Seit 1850 hat sich die Erdoberfläche – genauer: die bodennahe Luft – weltweit um durchschnittlich 0,8 Grad Celsius erwärmt. Während die Fieberkurve der Erde vor 1970 noch deutlich auf und ab pendelte, zeigte der Trend seit 1970 bis zur Jahrtausendwende klar nach oben. Seither ist die Temperatur auf hohem Niveau. Zwar gehören seit 1998 alle Jahre zu den wärmsten seit Beginn der Aufzeichnungen, doch ein starker Anstieg ist ausgeblieben. Die Mehrheit der Klimaforscher geht davon aus, dass sich der Klimawandel nicht abschwächen wird und dass die Temperaturen weiter steigen werden. Doch warum diese Pause, obwohl weiterhin ungebremst CO2 in die Atmosphäre gelangt? Der neue Klimabericht nennt zur Erklärung drei mögliche Gründe:
· Kurzfristige interne Schwankungen des Klimasystems, zum Beispiel eine verstärkte Aufnahme von Wärmeenergie durch die Ozeane.
· Ein Minimum im Sonnenfleckenzyklus und eine damit einhergehende leicht verringerte Sonnenstrahlung.
· Einen deutlichen Kühleffekt durch Aerosole aus mehreren Vulkanausbrüchen der letzten Jahre.

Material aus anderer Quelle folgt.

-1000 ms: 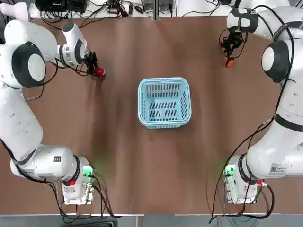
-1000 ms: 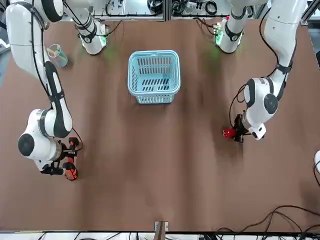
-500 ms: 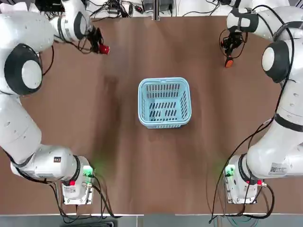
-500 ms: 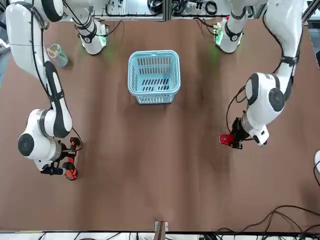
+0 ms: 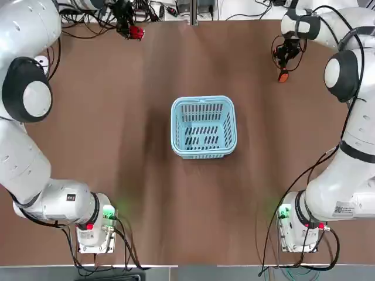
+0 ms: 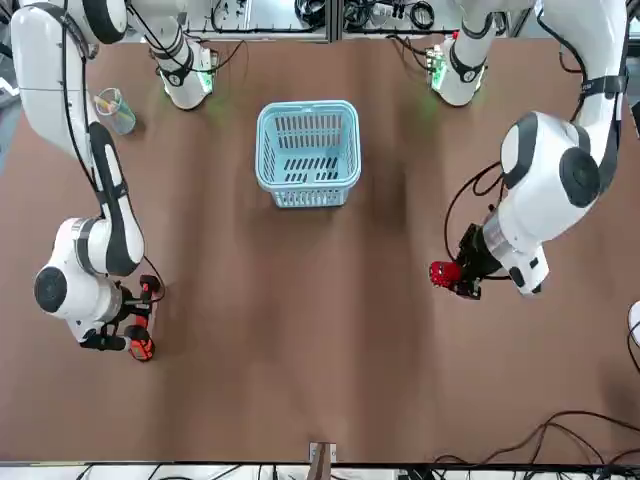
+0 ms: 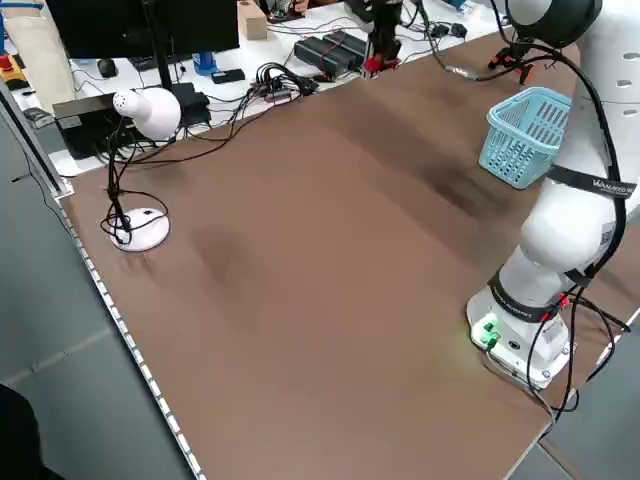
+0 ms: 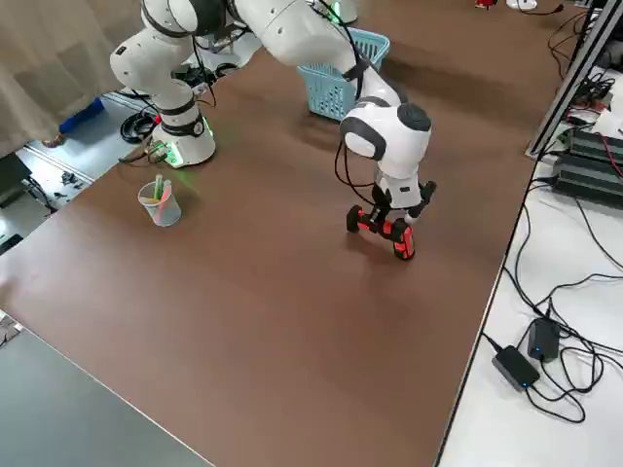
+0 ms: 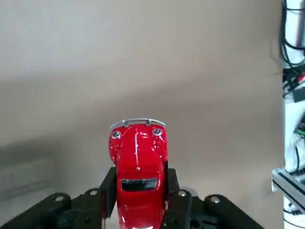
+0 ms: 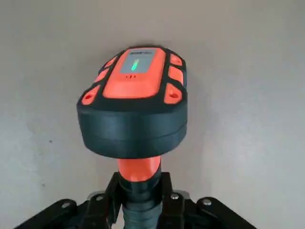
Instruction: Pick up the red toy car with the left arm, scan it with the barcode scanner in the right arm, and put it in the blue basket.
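Under both claws and well to their sides, the brown table (image 5: 193, 222) is spread. The left arm (image 5: 32, 140) is stretched from its base toward the far edge, and the right arm (image 5: 351, 117) is reached out on the other side. Between the arms, the blue basket (image 5: 204, 127) is set upright on the table, well apart from both claws; it is placed nearer the robot's bases than either claw, to the right of the left one and to the left of the right one. By the far edge of the table, the left gripper (image 9: 140, 174) is closed on the red toy car, with one finger pressed to each flank. The right gripper (image 10: 141, 179) is closed around the handle of the barcode scanner (image 10: 136, 102), whose wide head is held beyond the fingertips, its long axis carried on from the fingers and its small lit screen turned to the wrist camera. Farther to the robot's right than the right claw, and nearer the bases, a clear cup (image 8: 160, 201) with thin items in it is stood on the table. The red toy car (image 9: 140, 169) is held lengthwise: its long axis is run along the fingers, its silver bumper (image 9: 137, 122) and two round lamps are pointed outward past the fingertips, away from the wrist, and its upper side is faced to the wrist camera.
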Robot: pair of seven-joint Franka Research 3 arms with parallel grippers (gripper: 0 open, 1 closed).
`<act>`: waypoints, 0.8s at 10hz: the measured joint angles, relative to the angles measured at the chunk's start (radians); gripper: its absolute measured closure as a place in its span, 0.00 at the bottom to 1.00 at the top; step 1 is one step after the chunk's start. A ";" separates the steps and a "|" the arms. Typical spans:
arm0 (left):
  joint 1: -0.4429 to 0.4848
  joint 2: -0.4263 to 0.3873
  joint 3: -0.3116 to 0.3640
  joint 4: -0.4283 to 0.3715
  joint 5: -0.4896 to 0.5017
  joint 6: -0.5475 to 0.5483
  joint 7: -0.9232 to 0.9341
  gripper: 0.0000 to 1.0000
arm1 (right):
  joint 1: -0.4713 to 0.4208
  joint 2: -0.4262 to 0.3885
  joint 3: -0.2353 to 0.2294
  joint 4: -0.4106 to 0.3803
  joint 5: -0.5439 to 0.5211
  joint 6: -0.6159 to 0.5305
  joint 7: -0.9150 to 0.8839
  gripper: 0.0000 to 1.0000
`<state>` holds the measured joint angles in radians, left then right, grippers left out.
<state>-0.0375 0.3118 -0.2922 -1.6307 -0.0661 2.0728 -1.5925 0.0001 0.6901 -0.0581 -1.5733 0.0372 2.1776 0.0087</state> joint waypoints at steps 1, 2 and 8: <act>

Manche Wissenschaftler halten die Erwärmungspause auch bloß für einen scheinbaren Effekt. Denn im globalen Datensatz klafft in der Arktis eine Lücke, da es dort kaum Messstationen gibt. Weil sich die Arktis stärker erwärmt als der Rest der Welt, könnte die mittlere Temperatur seit 2000 global gestiegen sein, ohne dass die Messkurven das zeigen.